THE PROBLEM:
Look below for the line that has "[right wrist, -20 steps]"; output exactly from it through the line that has "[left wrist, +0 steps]", and leave the pictures out.

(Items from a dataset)
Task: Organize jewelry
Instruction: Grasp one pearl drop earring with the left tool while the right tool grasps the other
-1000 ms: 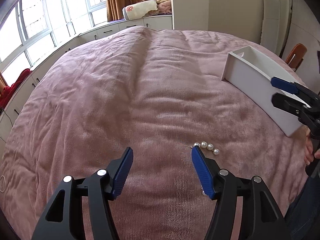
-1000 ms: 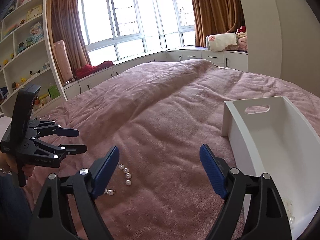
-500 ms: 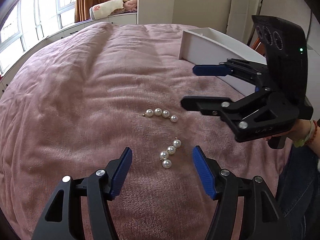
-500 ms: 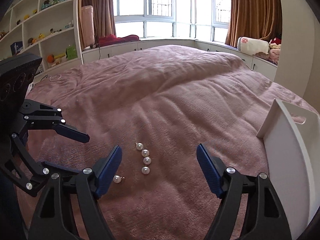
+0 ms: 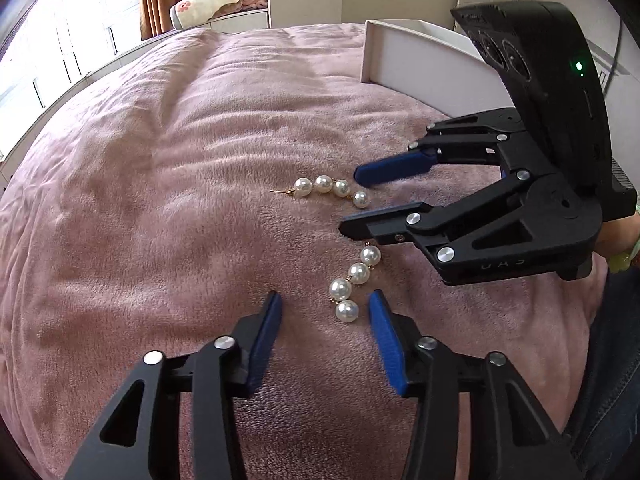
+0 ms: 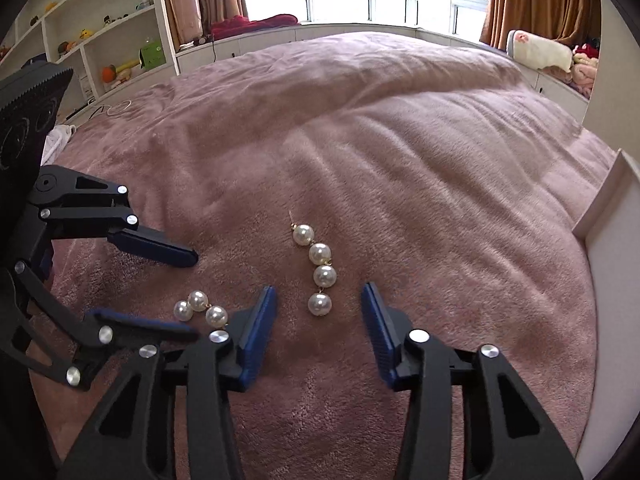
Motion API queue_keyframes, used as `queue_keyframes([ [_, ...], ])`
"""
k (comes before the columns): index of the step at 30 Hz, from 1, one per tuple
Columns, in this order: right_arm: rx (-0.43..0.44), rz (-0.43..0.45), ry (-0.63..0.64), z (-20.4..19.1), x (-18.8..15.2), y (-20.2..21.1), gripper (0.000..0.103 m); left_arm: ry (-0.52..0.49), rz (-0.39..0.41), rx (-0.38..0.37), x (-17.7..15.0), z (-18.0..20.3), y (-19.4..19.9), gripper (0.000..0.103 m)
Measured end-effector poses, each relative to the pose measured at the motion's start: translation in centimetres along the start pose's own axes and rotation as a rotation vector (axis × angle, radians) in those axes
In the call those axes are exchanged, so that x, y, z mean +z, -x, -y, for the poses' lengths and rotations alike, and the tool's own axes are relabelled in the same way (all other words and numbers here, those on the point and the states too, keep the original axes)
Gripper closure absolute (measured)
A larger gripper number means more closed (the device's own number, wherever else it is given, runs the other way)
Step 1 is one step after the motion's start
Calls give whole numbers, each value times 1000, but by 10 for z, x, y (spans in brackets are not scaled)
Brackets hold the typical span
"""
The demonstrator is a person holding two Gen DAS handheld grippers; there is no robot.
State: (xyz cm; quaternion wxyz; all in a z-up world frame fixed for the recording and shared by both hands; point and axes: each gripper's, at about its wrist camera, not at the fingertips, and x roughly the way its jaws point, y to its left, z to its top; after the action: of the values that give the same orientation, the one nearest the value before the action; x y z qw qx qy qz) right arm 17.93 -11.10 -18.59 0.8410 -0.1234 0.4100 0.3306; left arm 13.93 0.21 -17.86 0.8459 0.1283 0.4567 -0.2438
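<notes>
Two pearl drop earrings lie on the pink bedspread (image 5: 160,184). The near earring (image 5: 352,284) lies between the open fingers of my left gripper (image 5: 325,300), its lowest pearl near the right fingertip. The far earring (image 5: 332,189) lies in front of my right gripper (image 5: 352,204), which reaches in from the right. In the right wrist view the far earring (image 6: 318,268) sits with its lowest pearl between the open tips of my right gripper (image 6: 320,296). The near earring (image 6: 200,307) lies at the left gripper (image 6: 192,296), partly hidden. Both grippers are empty.
A white open box stands on the bed to the right (image 5: 420,68), and its wall shows in the right wrist view (image 6: 612,272). Shelves with toys (image 6: 108,40) and windows lie beyond the bed. A person's hand (image 5: 616,240) holds the right gripper.
Both grippers have moved closer and lower onto the earrings. Each earring now lies at the tips of one gripper. Both jaws have narrowed a little but stay open.
</notes>
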Motion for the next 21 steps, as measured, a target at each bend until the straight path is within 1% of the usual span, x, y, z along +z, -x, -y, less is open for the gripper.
queue_keyframes([
  [2, 5, 0, -4, 0, 0, 0, 65, -3, 1, 8, 0, 0, 0, 60],
  [5, 17, 6, -20, 3, 0, 2, 79, -16, 4, 24, -1, 1, 1, 65],
  [8, 25, 6, -35, 7, -1, 3, 91, -27, 6, 39, -2, 3, 2, 72],
  [13, 28, 10, -44, 8, 1, 5, 91, -16, 9, 46, -1, 2, 1, 82],
  [14, 26, 10, -43, 7, 1, 5, 91, -13, 9, 45, -1, 1, 1, 86],
  [21, 31, 29, -78, 12, 5, 13, 91, -19, 17, 56, -1, 2, 3, 87],
])
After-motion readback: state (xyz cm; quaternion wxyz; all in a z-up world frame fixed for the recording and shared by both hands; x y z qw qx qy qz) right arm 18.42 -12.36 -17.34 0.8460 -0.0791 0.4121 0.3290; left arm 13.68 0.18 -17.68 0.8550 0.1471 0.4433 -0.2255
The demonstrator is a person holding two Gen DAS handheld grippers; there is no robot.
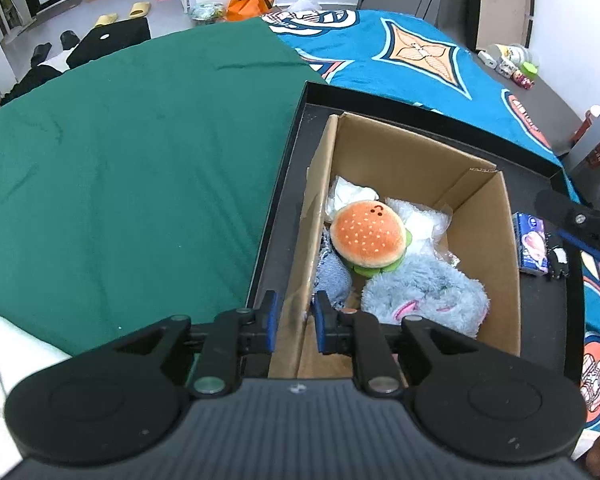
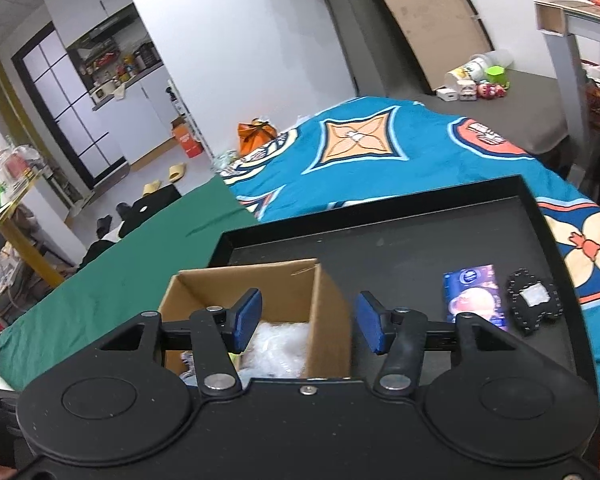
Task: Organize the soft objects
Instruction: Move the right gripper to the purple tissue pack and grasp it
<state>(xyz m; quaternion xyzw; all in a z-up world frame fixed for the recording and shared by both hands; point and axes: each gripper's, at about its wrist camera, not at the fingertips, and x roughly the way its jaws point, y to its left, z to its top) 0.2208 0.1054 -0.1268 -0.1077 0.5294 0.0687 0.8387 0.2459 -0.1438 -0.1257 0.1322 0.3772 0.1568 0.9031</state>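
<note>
A cardboard box [image 1: 480,216] stands in a black tray [image 1: 300,128] on the bed. It holds a plush hamburger [image 1: 368,234], a fluffy blue plush [image 1: 424,292], white soft items [image 1: 416,220] and a denim piece [image 1: 334,276]. My left gripper [image 1: 295,320] is shut on the box's left wall, one finger on each side. My right gripper [image 2: 308,322] is open and empty above the box [image 2: 324,292]. A blue tissue pack [image 2: 476,296] and a black felt plush [image 2: 534,300] lie on the tray [image 2: 420,248] to the right of the box.
The tray sits on a bed with a green sheet [image 1: 140,160] at left and a blue patterned blanket [image 1: 420,56] behind. Slippers [image 2: 166,178] and an orange bag [image 2: 256,134] lie on the floor beyond. The right gripper's finger [image 1: 572,220] shows at the left view's right edge.
</note>
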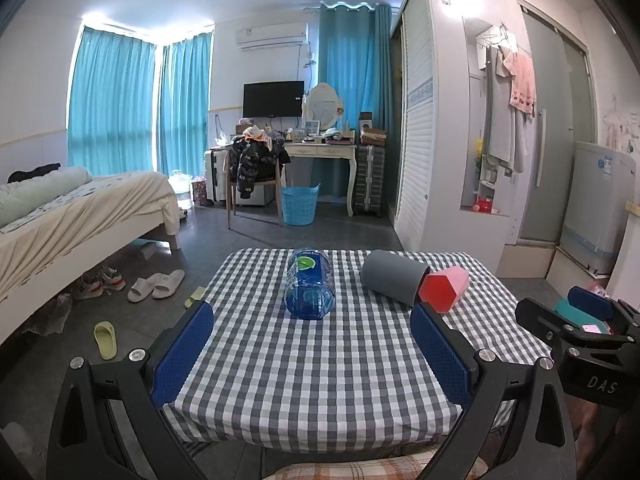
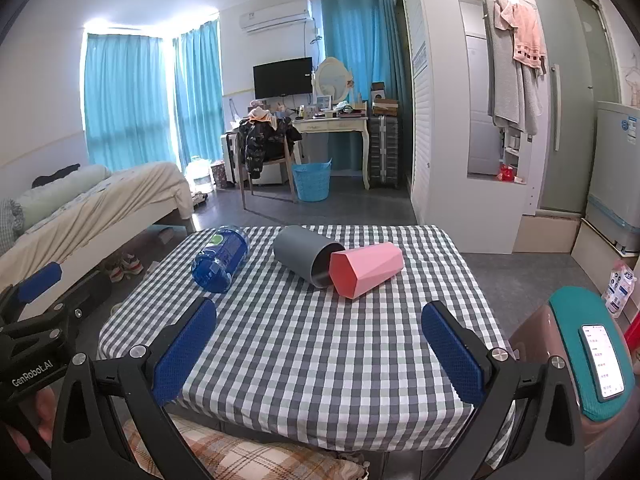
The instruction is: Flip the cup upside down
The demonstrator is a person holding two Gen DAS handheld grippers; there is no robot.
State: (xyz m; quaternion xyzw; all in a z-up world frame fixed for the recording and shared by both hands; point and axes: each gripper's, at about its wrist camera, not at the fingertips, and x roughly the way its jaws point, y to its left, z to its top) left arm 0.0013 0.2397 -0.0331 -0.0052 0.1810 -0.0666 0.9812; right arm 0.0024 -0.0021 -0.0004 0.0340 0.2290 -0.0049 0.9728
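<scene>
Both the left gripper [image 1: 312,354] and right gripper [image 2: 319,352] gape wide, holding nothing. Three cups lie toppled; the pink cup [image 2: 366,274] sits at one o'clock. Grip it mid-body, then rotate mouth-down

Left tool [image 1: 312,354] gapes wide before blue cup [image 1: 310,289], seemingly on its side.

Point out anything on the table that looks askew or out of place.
All three cups lie toppled on the checkered table: the blue cup apart at the left, the grey cup and pink cup touching at the rims. Nothing looks spilled.
</scene>
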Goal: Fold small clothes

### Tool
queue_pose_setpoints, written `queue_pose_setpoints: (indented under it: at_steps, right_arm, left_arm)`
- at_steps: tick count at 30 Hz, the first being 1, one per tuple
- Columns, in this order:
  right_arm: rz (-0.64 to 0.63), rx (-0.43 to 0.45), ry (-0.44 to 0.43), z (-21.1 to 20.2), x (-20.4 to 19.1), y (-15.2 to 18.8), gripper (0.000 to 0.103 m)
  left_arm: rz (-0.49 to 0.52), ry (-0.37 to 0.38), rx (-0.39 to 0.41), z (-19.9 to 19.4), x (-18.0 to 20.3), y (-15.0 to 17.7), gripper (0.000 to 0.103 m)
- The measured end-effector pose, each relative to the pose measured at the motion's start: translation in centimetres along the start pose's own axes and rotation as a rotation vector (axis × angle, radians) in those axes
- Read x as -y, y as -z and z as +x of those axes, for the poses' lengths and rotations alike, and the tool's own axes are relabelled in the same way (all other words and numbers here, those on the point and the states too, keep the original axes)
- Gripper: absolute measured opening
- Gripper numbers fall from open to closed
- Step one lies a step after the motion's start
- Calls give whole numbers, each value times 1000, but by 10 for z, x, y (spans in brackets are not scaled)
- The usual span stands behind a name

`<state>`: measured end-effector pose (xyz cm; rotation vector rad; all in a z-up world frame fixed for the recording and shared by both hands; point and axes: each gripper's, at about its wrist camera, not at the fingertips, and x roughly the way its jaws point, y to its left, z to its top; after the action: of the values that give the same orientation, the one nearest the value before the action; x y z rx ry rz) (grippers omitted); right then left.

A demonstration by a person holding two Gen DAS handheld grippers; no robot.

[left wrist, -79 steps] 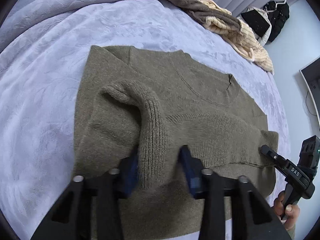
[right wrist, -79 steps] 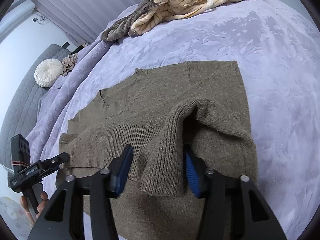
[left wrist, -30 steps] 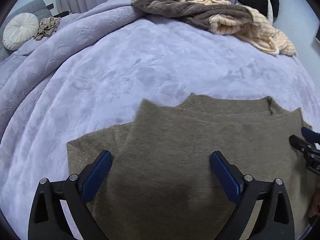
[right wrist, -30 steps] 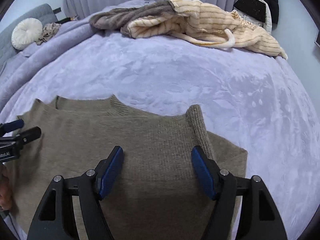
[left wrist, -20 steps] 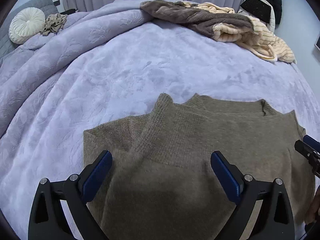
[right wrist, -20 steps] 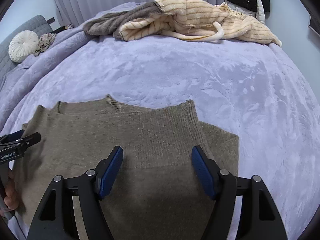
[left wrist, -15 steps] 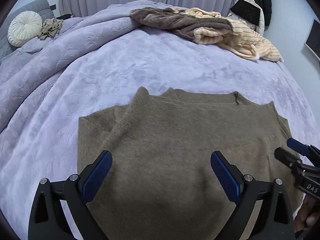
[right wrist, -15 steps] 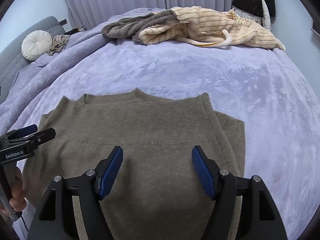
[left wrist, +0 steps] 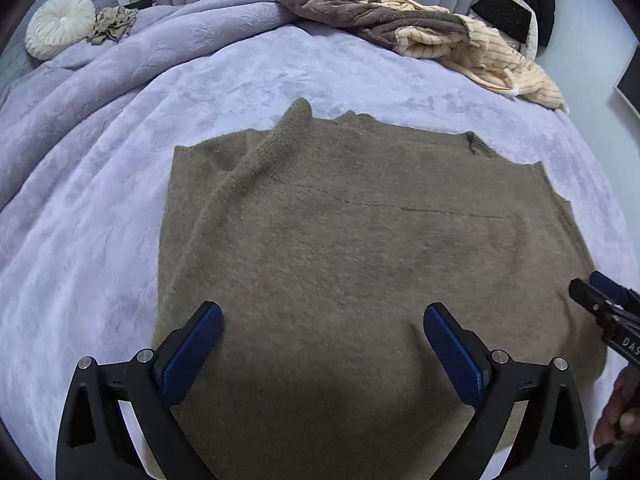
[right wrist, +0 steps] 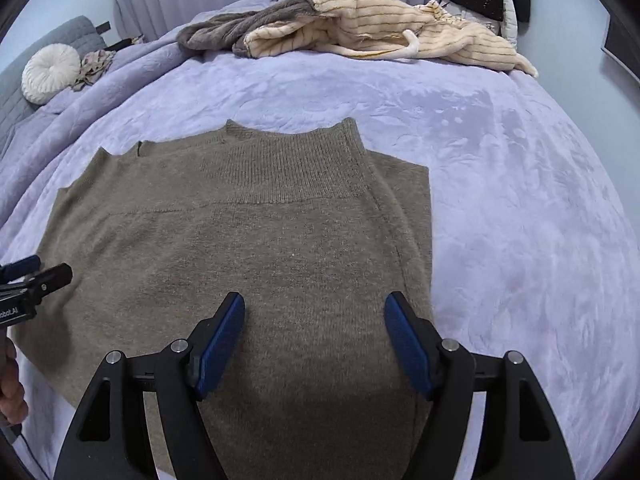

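An olive-brown knit sweater [left wrist: 360,248] lies folded flat on the lavender bed cover; it also fills the middle of the right wrist view [right wrist: 248,248]. Its ribbed hem lies doubled over near the far edge. My left gripper [left wrist: 322,340] is open and empty just above the sweater's near left part. My right gripper [right wrist: 314,332] is open and empty above its near right part. Each gripper shows at the edge of the other's view: the right one [left wrist: 608,312], the left one [right wrist: 28,276].
The lavender bed cover [left wrist: 120,184] spreads all around. A heap of cream striped and brown clothes [right wrist: 360,24] lies at the far edge. A round white cushion [left wrist: 60,24] sits far left. Dark clothes [left wrist: 524,8] hang far right.
Both grippers held the sweater's ribbed parts, carried them forward, then opened and let go. Since then they have drawn back slightly and the sweater has settled flat.
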<state>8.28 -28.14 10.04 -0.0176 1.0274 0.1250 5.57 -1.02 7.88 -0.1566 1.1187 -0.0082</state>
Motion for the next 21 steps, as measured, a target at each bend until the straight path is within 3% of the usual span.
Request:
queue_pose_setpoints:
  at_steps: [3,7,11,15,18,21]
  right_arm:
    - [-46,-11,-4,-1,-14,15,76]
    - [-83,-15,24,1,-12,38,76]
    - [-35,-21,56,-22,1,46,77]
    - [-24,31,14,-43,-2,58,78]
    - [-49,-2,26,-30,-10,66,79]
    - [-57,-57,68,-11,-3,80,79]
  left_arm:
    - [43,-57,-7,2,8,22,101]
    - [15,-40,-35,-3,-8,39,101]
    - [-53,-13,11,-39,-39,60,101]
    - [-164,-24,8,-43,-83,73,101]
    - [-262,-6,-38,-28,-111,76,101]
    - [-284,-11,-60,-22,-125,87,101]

SOLUTION:
[right wrist, -20 steps] 
[left wrist, -15 steps] 
[right wrist, -15 steps] 
[left wrist, +0 steps] 

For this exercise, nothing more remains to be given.